== WHAT IS REQUIRED ==
The data must be copied over exactly and in full.

== COLLECTED MATERIAL ==
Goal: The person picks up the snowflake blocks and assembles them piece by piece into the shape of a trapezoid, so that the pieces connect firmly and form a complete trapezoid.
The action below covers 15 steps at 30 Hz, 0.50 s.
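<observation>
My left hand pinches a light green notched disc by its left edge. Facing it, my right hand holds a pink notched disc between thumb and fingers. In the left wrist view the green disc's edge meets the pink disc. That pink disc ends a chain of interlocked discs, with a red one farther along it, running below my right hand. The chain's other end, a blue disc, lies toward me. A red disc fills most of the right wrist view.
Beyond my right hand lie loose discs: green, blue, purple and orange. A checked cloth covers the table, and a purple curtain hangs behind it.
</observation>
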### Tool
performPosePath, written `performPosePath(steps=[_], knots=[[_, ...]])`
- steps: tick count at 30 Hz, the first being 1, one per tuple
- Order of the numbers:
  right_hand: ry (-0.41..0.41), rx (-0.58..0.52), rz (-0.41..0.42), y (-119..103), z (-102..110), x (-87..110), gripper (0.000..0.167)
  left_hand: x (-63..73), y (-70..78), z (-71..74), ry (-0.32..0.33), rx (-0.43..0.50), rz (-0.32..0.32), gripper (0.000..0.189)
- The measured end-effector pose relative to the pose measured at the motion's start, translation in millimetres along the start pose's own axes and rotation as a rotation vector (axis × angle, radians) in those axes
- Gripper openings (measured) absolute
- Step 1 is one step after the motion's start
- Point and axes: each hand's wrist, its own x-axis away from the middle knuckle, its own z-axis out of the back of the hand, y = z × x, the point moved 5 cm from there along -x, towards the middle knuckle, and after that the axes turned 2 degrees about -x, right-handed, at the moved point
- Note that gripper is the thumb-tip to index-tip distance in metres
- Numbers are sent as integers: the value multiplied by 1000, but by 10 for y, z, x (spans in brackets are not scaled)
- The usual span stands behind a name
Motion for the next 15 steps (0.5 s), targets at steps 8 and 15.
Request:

== TASK ANSWER ==
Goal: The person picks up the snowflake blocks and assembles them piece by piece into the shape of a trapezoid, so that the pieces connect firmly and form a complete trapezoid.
The action below covers 15 steps at 30 Hz, 0.50 s.
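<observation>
My left hand pinches a light green notched disc by its left edge. Facing it, my right hand holds a pink notched disc between thumb and fingers. In the left wrist view the green disc's edge meets the pink disc. That pink disc ends a chain of interlocked discs, with a red one farther along it, running below my right hand. The chain's other end, a blue disc, lies toward me. A red disc fills most of the right wrist view.
Beyond my right hand lie loose discs: green, blue, purple and orange. A checked cloth covers the table, and a purple curtain hangs behind it.
</observation>
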### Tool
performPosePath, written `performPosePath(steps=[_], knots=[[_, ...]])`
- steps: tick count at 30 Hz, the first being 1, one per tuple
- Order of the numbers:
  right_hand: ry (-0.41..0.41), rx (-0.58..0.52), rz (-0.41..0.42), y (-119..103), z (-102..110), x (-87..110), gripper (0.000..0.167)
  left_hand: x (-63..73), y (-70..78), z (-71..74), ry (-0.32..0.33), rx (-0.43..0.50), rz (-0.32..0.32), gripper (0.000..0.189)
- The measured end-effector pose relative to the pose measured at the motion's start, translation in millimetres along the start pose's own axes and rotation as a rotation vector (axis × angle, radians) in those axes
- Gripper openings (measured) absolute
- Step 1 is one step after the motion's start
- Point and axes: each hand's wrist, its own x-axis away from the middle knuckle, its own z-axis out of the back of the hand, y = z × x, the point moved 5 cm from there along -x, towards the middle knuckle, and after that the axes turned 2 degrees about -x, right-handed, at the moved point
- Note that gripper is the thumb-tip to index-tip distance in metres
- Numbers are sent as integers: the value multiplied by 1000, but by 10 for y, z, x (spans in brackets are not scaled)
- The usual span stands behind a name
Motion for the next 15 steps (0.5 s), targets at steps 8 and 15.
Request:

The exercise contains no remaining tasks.